▸ What is being asked
Look through the lines below and extract any with the word "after".

▸ Material provided

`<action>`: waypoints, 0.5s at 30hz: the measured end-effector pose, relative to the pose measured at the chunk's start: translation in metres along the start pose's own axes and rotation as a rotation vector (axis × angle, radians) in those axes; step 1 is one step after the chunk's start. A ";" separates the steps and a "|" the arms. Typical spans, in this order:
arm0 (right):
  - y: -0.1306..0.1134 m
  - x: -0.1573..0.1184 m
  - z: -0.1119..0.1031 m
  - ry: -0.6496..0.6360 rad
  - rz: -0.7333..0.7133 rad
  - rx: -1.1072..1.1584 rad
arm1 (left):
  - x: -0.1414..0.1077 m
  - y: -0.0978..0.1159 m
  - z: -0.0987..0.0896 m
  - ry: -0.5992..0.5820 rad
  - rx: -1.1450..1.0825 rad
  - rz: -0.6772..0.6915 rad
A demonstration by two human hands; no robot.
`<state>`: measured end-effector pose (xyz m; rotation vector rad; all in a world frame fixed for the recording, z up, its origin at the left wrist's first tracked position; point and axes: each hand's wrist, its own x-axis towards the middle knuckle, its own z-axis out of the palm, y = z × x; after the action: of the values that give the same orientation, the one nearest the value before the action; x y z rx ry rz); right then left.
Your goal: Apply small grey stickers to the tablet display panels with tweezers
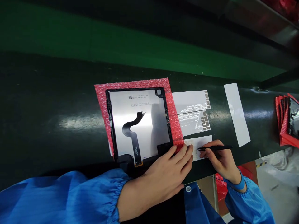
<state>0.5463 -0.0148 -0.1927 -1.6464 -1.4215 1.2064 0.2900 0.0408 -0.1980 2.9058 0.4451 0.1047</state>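
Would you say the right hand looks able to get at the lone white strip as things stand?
Probably yes: the right hand is close to the lone white strip, and nothing visible blocks the way over the bench between them, though the black pen-like tool it holds may hamper picking up.

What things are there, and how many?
Bench: one, dark green, underneath
Bubble wrap: one, red, on bench
Panel: one, silver and black, on wrap
Ribbon cable: one, black, on panel
Sheets: three, white, right of wrap
Strip: one, white, farther right
Stack: one, red and black, far right
Slim tool: one, black, at nearest sheet
Wristband: one, blue, right wrist
Sleeves: two, blue, around arms
Left hand: one, bare, by panel's corner
Right hand: one, bare, holding tool
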 end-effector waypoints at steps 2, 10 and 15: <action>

▸ Written answer
`<action>`: waypoints, 0.5s at 30hz: the measured end-effector pose, relative to the pose measured at the chunk's start: translation in metres along the start pose's own axes and rotation as a rotation vector (axis × angle, radians) in those axes; step 1 is one step after the chunk's start. A ";" separates the steps and a "|" the arms. Typical spans, in this order:
`<state>`: measured end-effector pose (xyz m; rotation vector rad; all in a world frame fixed for the recording, z up, its origin at the left wrist's first tracked position; point and axes: each hand's wrist, its own x-axis towards the middle knuckle, its own z-axis out of the palm, y = z × x; after the action: of the values that give the same orientation, the one nearest the value before the action; x y z rx ry rz); right then left.

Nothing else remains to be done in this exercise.